— DIRECTIONS —
Set the data below down again, exactly, with every picture left out.

— EXERCISE DATA —
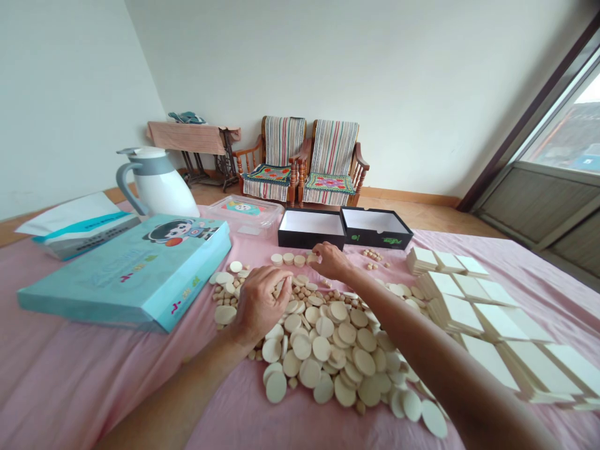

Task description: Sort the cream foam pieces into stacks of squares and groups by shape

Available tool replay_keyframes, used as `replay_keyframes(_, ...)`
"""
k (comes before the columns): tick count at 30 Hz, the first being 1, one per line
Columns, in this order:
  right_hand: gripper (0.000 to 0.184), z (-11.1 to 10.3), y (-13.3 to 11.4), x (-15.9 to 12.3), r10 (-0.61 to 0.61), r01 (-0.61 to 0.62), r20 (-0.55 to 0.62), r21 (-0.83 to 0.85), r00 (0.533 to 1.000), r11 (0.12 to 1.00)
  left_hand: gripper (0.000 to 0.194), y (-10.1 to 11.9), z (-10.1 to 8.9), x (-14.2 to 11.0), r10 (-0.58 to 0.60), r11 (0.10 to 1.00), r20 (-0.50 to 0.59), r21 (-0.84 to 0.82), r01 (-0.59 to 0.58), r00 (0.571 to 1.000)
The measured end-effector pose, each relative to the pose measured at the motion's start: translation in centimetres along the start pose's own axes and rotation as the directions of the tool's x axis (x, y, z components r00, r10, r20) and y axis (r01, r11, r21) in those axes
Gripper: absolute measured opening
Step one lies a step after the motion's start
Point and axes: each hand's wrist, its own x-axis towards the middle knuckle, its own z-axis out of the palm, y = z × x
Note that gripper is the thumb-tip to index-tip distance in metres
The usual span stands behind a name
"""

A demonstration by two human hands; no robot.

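Note:
A heap of pale wooden discs (323,350) in mixed sizes lies on the pink bedsheet (94,381), with small round pieces among them. My left hand (259,305) is curled over the heap's far left side, and a small disc (281,287) shows between its fingers. My right hand (331,261) reaches beyond the heap, its fingertips pinching a small disc (311,257). That disc is at the end of a short row of small wooden discs (288,259). Part of the heap is hidden under my forearms.
A light blue printed box lid (126,275) and a white jug (157,184) stand left, with a plastic box (244,215) behind. Two open black box halves (344,228) sit ahead. Stacked pale wooden squares (487,325) lie right, and a small pile of wooden pieces (372,257) sits nearby.

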Motion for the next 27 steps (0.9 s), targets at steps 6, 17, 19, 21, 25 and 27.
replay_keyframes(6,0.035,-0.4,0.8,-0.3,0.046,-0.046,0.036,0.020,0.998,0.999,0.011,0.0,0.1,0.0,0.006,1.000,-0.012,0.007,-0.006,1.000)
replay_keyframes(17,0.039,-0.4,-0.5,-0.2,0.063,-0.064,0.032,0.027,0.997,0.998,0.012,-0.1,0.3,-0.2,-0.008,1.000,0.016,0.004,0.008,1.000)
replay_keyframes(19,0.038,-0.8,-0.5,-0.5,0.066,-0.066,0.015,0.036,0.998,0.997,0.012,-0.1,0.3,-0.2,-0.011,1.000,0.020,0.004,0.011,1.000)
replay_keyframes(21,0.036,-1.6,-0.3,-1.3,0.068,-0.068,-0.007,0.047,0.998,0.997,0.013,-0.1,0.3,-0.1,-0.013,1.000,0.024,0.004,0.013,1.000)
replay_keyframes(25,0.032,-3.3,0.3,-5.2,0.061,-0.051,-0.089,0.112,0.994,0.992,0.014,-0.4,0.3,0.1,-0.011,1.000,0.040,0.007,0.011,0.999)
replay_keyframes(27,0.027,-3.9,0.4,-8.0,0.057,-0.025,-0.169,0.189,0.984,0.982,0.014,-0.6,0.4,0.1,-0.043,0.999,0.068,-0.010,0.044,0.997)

— ANSWER BELOW —
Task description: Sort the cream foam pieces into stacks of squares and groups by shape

Available tool replay_keyframes, used as `replay_keyframes(_, ...)`
"""
k (comes before the columns): tick count at 30 Hz, the first being 1, one per line
Columns, in this order:
  right_hand: gripper (0.000 to 0.184), z (-11.1 to 10.3), y (-13.3 to 11.4), x (-15.9 to 12.3), r10 (-0.61 to 0.61), r01 (-0.61 to 0.62), r20 (-0.55 to 0.62), r21 (-0.83 to 0.85), r00 (0.533 to 1.000), r11 (0.12 to 1.00)
  left_hand: gripper (0.000 to 0.194), y (-10.1 to 11.9), z (-10.1 to 8.9), x (-14.2 to 11.0), r10 (-0.58 to 0.60), r11 (0.10 to 1.00), r20 (-0.50 to 0.59), r21 (-0.84 to 0.82), r01 (-0.59 to 0.58), r00 (0.571 to 1.000)
The measured end-effector pose, each relative to the pose measured at the motion's start: translation in centimetres along the start pose's own axes and rotation as the directions of the tool's x axis (x, y, z components r00, r10, r20) and y axis (r01, r11, r21) in those axes
Gripper: absolute measured opening
Step one lies a step after the motion's start
Point and axes: each hand's wrist, its own x-axis towards the middle knuckle, its own z-axis out of the palm, y = z × x
Note that gripper is the thumb-tip to index-tip distance in metres
The usual span stands behind a name
"""

A demonstration by two human hands; no robot.

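Note:
A heap of pale wooden discs (323,350) in mixed sizes lies on the pink bedsheet (94,381), with small round pieces among them. My left hand (259,305) is curled over the heap's far left side, and a small disc (281,287) shows between its fingers. My right hand (331,261) reaches beyond the heap, its fingertips pinching a small disc (311,257). That disc is at the end of a short row of small wooden discs (288,259). Part of the heap is hidden under my forearms.
A light blue printed box lid (126,275) and a white jug (157,184) stand left, with a plastic box (244,215) behind. Two open black box halves (344,228) sit ahead. Stacked pale wooden squares (487,325) lie right, and a small pile of wooden pieces (372,257) sits nearby.
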
Motion for the next 27 steps (0.9 s), targets at steps 6, 17, 19, 21, 25 and 27.
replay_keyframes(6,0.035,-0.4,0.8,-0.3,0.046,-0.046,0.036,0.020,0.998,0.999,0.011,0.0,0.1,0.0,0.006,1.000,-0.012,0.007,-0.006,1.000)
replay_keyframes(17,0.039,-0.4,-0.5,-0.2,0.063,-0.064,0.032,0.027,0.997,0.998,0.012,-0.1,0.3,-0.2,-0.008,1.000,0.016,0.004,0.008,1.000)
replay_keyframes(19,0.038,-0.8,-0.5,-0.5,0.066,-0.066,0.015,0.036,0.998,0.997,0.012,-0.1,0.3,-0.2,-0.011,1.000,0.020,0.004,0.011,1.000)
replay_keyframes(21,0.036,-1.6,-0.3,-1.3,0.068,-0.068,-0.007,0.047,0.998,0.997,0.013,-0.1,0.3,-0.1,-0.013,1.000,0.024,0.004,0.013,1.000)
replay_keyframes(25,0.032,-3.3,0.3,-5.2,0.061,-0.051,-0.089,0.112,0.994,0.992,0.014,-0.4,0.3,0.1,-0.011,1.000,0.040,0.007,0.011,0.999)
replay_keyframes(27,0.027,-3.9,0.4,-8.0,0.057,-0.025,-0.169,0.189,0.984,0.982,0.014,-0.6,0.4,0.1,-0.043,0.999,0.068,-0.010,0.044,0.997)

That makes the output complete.